Conselho Regional de Medicina do Estado do RS se pronuncia em nota

“Em relação às informações divulgadas pela imprensa sobre a detenção de cirurgião plástico por suspeita de abuso de pacientes, o Conselho Regional de Medicina do Estado do Rio Grande do Sul (Cremers) informa que recebeu denúncia da Polícia Civil e abriu sindicância para investigar a existência de ilícito ético no exercício da Medicina.

Como sindicâncias e processos correm em sigilo, por conta dos trâmites determinados pelo Código de Processo Ético Profissional (Resolução CFM 2.145/2016), o Cremers fica impedido de fornecer mais informações para não incorrer qualquer nulidade aos processos em andamento.

Porto Alegre, 9 de novembro de 2021.”

O que diz o advogado de defesa

Rafael Alvim, advogado de defesa do médico, se pronunciou por meio de nota na noite de terça (9), reproduzida a seguir:

“NOTA DE ESCLARECIMENTO

Em atenção à operação policial realizada na manhã de hoje pela Delegacia Especializada de Atendimento à Mulher, contra médico acusado pela, suposta, prática de Assédio Sexual e prática irregular da medicina, a defesa informa a sociedade gaúcha e brasileira que tais acusações trazidas por pacientes que teriam sido vítima, além de inverídicas, são desprovidas de lastro probatório que faça jus às acusações.
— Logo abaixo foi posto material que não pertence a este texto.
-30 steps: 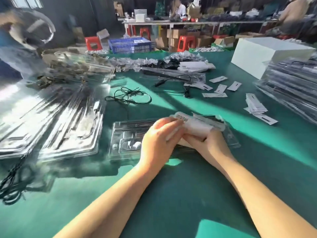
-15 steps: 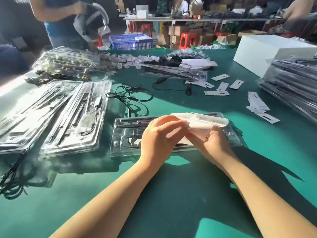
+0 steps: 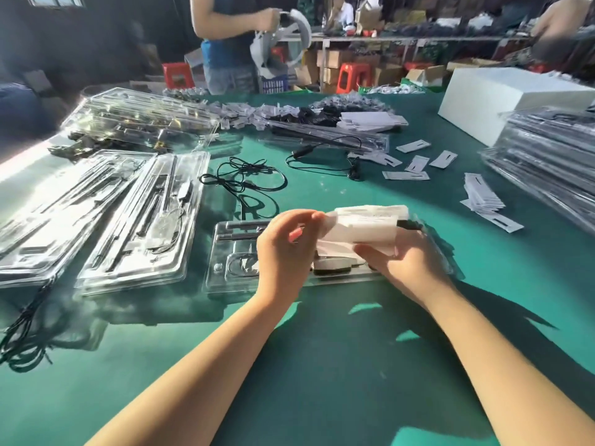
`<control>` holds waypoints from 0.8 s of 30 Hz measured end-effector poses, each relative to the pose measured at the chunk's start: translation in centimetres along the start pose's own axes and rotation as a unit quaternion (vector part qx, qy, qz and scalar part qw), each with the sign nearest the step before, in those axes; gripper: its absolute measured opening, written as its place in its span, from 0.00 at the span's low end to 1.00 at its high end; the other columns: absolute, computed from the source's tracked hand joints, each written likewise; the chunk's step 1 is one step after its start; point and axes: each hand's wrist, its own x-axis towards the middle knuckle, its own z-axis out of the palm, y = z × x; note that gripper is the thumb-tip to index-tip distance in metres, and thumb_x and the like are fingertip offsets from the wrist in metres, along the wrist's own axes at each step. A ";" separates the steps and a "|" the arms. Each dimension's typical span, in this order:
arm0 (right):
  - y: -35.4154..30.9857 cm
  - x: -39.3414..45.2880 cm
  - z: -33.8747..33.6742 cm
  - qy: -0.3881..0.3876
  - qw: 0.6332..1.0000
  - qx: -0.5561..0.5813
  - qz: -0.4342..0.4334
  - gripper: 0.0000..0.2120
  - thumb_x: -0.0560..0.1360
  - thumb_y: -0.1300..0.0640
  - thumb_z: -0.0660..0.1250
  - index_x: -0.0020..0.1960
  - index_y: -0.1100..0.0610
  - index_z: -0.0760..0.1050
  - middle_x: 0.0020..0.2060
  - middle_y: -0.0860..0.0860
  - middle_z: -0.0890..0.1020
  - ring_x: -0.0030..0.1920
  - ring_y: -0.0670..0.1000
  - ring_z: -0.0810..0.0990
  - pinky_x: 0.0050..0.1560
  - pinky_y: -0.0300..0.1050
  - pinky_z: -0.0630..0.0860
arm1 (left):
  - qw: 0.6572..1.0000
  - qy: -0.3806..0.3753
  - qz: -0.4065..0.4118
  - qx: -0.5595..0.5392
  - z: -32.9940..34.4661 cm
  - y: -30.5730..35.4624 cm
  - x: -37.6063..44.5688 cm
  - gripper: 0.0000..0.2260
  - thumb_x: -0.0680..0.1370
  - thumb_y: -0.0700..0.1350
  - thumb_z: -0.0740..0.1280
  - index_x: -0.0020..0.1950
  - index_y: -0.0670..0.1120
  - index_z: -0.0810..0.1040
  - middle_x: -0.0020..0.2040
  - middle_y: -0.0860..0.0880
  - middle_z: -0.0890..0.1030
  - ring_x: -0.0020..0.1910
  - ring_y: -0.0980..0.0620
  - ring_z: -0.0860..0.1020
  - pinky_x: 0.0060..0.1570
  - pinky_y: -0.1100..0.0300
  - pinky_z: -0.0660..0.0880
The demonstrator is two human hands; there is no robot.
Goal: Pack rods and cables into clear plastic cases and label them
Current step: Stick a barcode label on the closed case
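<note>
A clear plastic case [image 3: 231,252] lies flat on the green table in front of me, with rods and a coiled cable inside. Over its right half I hold a white label sheet [image 3: 363,226]. My left hand [image 3: 283,252] pinches the sheet's left end between thumb and fingers. My right hand [image 3: 402,268] grips its lower right part from beneath. The sheet is bent and lifted off the case. A black rod end [image 3: 410,224] shows just past the sheet's right edge.
Filled clear cases [image 3: 141,220] lie to the left, more in a stack [image 3: 547,162] at the right. Loose black cables [image 3: 248,178] and white label cards [image 3: 483,197] lie beyond the case. A white box [image 3: 502,98] stands far right. A person [image 3: 231,43] stands across the table.
The label sheet has been lifted higher and opened out between my hands. My view has tilted up, and the person across the table has come into view.
</note>
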 end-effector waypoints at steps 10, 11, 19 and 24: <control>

O que se pode dizer é que no atual momento, o investigado – ora acusado – terá comprovado a sua inocência no decorrer do instrutório criminal.

Ademais, oportuno salientar que o acusado é médico respeitado perante a classe médica e muito bem conceituado em razão da sua atuação profissional, atuando como profissional da saúde, de acordo com sua especialidade junto ao corpo clínico e médico dos Hospitais da Brigada Militar, Hospital Mãe de Deus e Moinhos de Vento.

Face a isso, reiteramos nossa confiança na inocência do médico, repudiando, assim, a irreparável injustiça em manter preso um idoso de 69 anos atuante como médico não só na área da cirurgia plástica, portador de doenças, sem que tenha veredicto acerca das acusações que estão lhe sendo imputadas.

Porto Alegre/RS, 09 de novembro de 2021.